Prompt →
Write out the listing exactly as it is given.

Raw data →
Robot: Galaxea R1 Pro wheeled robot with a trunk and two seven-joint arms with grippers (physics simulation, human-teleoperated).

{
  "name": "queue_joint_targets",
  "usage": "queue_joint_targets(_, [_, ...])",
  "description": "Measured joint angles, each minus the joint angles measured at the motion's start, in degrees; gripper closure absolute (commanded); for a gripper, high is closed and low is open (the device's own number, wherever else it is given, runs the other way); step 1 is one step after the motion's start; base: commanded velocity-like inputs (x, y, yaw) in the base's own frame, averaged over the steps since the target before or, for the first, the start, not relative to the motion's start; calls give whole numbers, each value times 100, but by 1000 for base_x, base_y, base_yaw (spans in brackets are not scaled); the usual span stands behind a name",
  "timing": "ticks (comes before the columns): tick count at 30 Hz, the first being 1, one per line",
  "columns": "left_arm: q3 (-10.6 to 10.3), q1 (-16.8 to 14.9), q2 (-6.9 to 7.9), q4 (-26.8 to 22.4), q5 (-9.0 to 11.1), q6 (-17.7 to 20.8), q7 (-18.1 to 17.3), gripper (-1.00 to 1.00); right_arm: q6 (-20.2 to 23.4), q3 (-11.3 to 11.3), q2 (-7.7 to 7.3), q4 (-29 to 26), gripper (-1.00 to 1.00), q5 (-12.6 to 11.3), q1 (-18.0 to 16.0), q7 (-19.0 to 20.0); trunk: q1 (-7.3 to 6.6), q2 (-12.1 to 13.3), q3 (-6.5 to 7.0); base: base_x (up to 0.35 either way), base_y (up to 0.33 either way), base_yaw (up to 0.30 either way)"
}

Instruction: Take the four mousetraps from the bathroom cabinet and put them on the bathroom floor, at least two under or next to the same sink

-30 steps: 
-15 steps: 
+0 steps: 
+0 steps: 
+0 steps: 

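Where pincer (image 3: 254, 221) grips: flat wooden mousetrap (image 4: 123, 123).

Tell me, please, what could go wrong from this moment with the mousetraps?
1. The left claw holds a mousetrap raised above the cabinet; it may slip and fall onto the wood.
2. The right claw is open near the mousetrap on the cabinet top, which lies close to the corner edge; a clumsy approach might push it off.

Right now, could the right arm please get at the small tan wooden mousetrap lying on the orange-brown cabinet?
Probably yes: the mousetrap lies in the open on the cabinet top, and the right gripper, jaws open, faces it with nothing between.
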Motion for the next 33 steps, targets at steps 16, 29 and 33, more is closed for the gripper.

Task answer →
Robot: Galaxea R1 Pro wheeled robot with a trunk and two seven-joint arms with grippers (physics simulation, human-teleoperated).

{
  "name": "queue_joint_targets",
  "usage": "queue_joint_targets(_, [_, ...])",
  "description": "Measured joint angles, each minus the joint angles measured at the motion's start, in degrees; gripper closure absolute (commanded); for a gripper, high is closed and low is open (the device's own number, wherever else it is given, runs the other way); step 1 is one step after the motion's start; base: commanded velocity-like inputs (x, y, yaw) in the base's own frame, averaged over the steps since the target before or, for the first, the start, not relative to the motion's start; calls give whole numbers, each value times 100, but by 1000 for base_x, base_y, base_yaw (spans in brackets are not scaled); the usual span stands behind a name",
  "timing": "ticks (comes before the columns): tick count at 30 Hz, the first being 1, one per line",
  "columns": "left_arm: q3 (-10.6 to 10.3), q1 (-16.8 to 14.9), q2 (-6.9 to 7.9), q4 (-26.8 to 22.4), q5 (-9.0 to 11.1), q6 (-17.7 to 20.8), q7 (-18.1 to 17.3), gripper (-1.00 to 1.00); right_arm: q6 (-20.2 to 23.4), q3 (-11.3 to 11.3), q2 (-7.7 to 7.3), q4 (-29 to 26), gripper (-1.00 to 1.00), q5 (-12.6 to 11.3), q1 (-18.0 to 16.0), q7 (-19.0 to 20.0); trunk: q1 (-7.3 to 6.6), q2 (-12.1 to 13.3), q3 (-6.5 to 7.0); base: base_x (up to 0.35 either way), base_y (up to 0.33 either way), base_yaw (up to 0.30 either way)"
}

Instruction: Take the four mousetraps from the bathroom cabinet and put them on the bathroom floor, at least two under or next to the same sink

-30 steps: 
-15 steps: 
+0 steps: 
+0 steps: 
+0 steps: 

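Where pincer (image 3: 254, 221) grips: flat wooden mousetrap (image 4: 123, 123).

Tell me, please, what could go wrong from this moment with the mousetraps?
1. The left claw holds a mousetrap raised above the cabinet; it may slip and fall onto the wood.
2. The right claw is open near the mousetrap on the cabinet top, which lies close to the corner edge; a clumsy approach might push it off.

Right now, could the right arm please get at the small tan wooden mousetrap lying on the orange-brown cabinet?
Probably yes: the mousetrap lies in the open on the cabinet top, and the right gripper, jaws open, faces it with nothing between.
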Motion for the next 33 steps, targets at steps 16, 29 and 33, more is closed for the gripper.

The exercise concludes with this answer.